The task
The following data is to be repeated exactly, its pictures excluded.

Given material
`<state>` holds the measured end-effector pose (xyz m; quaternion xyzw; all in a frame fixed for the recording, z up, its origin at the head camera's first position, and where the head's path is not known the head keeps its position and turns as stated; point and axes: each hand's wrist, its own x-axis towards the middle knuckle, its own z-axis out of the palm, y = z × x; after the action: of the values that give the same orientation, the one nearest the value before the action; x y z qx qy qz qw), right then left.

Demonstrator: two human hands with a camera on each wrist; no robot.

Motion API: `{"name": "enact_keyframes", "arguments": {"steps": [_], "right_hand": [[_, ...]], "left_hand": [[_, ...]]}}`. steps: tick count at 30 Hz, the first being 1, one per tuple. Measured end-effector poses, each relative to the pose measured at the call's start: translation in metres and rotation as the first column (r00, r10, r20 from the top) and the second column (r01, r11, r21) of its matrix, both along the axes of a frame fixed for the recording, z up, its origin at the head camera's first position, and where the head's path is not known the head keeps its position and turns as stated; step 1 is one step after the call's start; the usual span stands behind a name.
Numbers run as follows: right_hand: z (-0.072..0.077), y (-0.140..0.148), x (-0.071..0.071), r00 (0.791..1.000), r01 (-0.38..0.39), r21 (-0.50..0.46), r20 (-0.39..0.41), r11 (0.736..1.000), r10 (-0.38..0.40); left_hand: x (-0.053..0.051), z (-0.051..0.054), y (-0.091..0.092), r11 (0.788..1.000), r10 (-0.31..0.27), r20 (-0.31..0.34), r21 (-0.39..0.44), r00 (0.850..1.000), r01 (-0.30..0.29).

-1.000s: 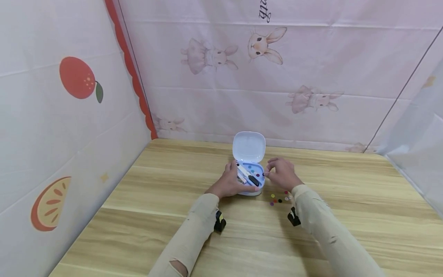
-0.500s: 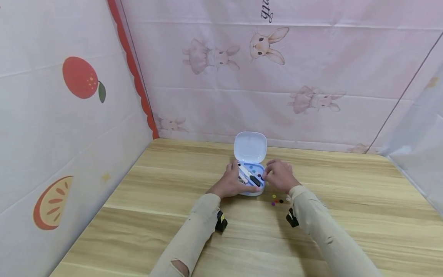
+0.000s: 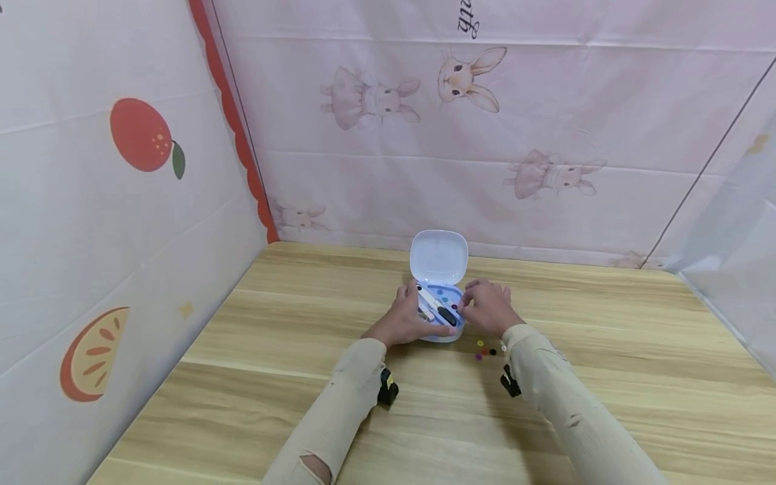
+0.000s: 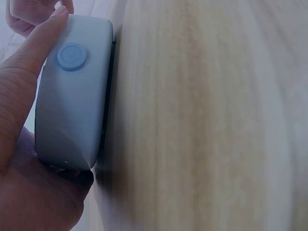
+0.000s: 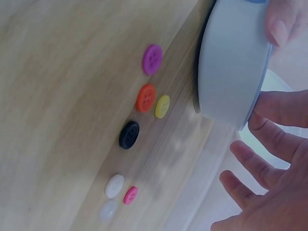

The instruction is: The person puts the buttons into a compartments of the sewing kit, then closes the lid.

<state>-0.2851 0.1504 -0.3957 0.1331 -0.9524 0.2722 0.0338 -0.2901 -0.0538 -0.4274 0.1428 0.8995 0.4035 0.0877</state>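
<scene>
A small box (image 3: pixel 439 335) with a blue tray stands with its white lid (image 3: pixel 439 257) raised. My left hand (image 3: pixel 405 320) grips its left side and front; in the left wrist view the thumb lies along the box wall (image 4: pixel 72 106), near a round blue catch (image 4: pixel 71 56). Inside lie a slim white tool with a black end (image 3: pixel 446 316) and several buttons (image 3: pixel 445 300). My right hand (image 3: pixel 488 306) reaches over the right rim. Its index and thumb tips are hidden in the box, so whether they pinch a button cannot be seen. The other fingers (image 5: pixel 248 161) are spread outside.
On the wooden table (image 3: pixel 424 431), right of the box, lie several loose buttons: purple (image 5: pixel 152 59), orange (image 5: pixel 146 97), yellow (image 5: pixel 162 106), black (image 5: pixel 129 134), pink (image 5: pixel 130 195) and whitish (image 5: pixel 114 186). A patterned cloth wall (image 3: pixel 376 202) rises behind the table.
My right hand, which held a dark button at the box's right rim, has shifted slightly inward, its fingertips over the tray. The left hand keeps its grip on the box.
</scene>
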Motion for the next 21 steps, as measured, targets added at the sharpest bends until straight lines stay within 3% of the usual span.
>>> {"name": "enact_keyframes", "arguments": {"steps": [21], "right_hand": [[-0.0014,-0.0010,-0.0007,0.999,0.014,0.020,-0.029,1.000,-0.013]], "left_hand": [[-0.0001,0.0025,0.0003,1.000,0.010,0.022,-0.013,1.000,-0.009]]}}
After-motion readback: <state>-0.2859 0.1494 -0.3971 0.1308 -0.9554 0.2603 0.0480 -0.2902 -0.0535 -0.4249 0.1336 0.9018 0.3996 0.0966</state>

Answer area
`<state>` holds the measured end-effector pose (xyz m; quaternion xyzw; all in a frame fixed for the recording, z up, its origin at the head camera's first position, and where the head's path is not known the head keeps its position and turns as stated; point and axes: each hand's wrist, its own x-axis towards the middle knuckle, its own z-axis out of the palm, y = z × x; after the action: of the values that give the same orientation, the one nearest the value before the action; x y z qx qy qz qw), right then left.

Demonstrator: two human hands with a camera on each wrist; no robot.

Motion API: `{"name": "enact_keyframes", "arguments": {"steps": [_], "right_hand": [[_, ...]], "left_hand": [[_, ...]]}}`. steps: tick count at 30 Hz, the first being 1, one per tuple. Measured end-effector poses, each relative to the pose measured at the call's start: translation in metres and rotation as the first column (r00, r10, r20 from the top) and the second column (r01, r11, r21) of its matrix, both along the axes of a frame fixed for the recording, z up, its origin at the head camera's first position, and where the head's path is not known the head keeps its position and turns as stated; step 1 is one step after the call's start; the usual span stands behind a name.
Numbers run as follows: right_hand: z (-0.072..0.077), y (-0.140..0.148), x (-0.071..0.071), r00 (0.791..1.000), r01 (-0.38..0.39), r21 (-0.50..0.46), r20 (-0.39..0.41), r11 (0.736..1.000), r10 (-0.38..0.40); left_hand: x (-0.053..0.051), z (-0.051..0.054), y (-0.091..0.092), r11 (0.788..1.000), r10 (-0.31..0.27), r20 (-0.31..0.34), r21 (-0.39..0.44), r00 (0.850..1.000), r01 (-0.30..0.29).

-1.000s: 
-0.500s: 
+0.000s: 
+0.000s: 
+0.000s: 

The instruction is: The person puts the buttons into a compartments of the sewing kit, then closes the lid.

<state>-0.2851 0.1504 -0.3957 0.1331 -0.9524 0.2722 0.0338 -0.2901 -0.0538 -0.4274 0.1428 0.8995 0.4035 0.0877</state>
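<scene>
A small box (image 3: pixel 439 335) with a blue tray stands with its white lid (image 3: pixel 439 257) raised. My left hand (image 3: pixel 405 320) grips its left side and front; in the left wrist view the thumb lies along the box wall (image 4: pixel 72 106), near a round blue catch (image 4: pixel 71 56). Inside lie a slim white tool with a black end (image 3: pixel 446 316) and several buttons (image 3: pixel 445 300). My right hand (image 3: pixel 488 306) reaches over the right rim. Its index and thumb tips are hidden in the box, so whether they pinch a button cannot be seen. The other fingers (image 5: pixel 248 161) are spread outside.
On the wooden table (image 3: pixel 424 431), right of the box, lie several loose buttons: purple (image 5: pixel 152 59), orange (image 5: pixel 146 97), yellow (image 5: pixel 162 106), black (image 5: pixel 129 134), pink (image 5: pixel 130 195) and whitish (image 5: pixel 114 186). A patterned cloth wall (image 3: pixel 376 202) rises behind the table.
My right hand, which held a dark button at the box's right rim, has shifted slightly inward, its fingertips over the tray. The left hand keeps its grip on the box.
</scene>
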Motion for the next 21 steps, as measured, targets added at the sharpest bends until straight lines stay within 3% of the usual span.
>>> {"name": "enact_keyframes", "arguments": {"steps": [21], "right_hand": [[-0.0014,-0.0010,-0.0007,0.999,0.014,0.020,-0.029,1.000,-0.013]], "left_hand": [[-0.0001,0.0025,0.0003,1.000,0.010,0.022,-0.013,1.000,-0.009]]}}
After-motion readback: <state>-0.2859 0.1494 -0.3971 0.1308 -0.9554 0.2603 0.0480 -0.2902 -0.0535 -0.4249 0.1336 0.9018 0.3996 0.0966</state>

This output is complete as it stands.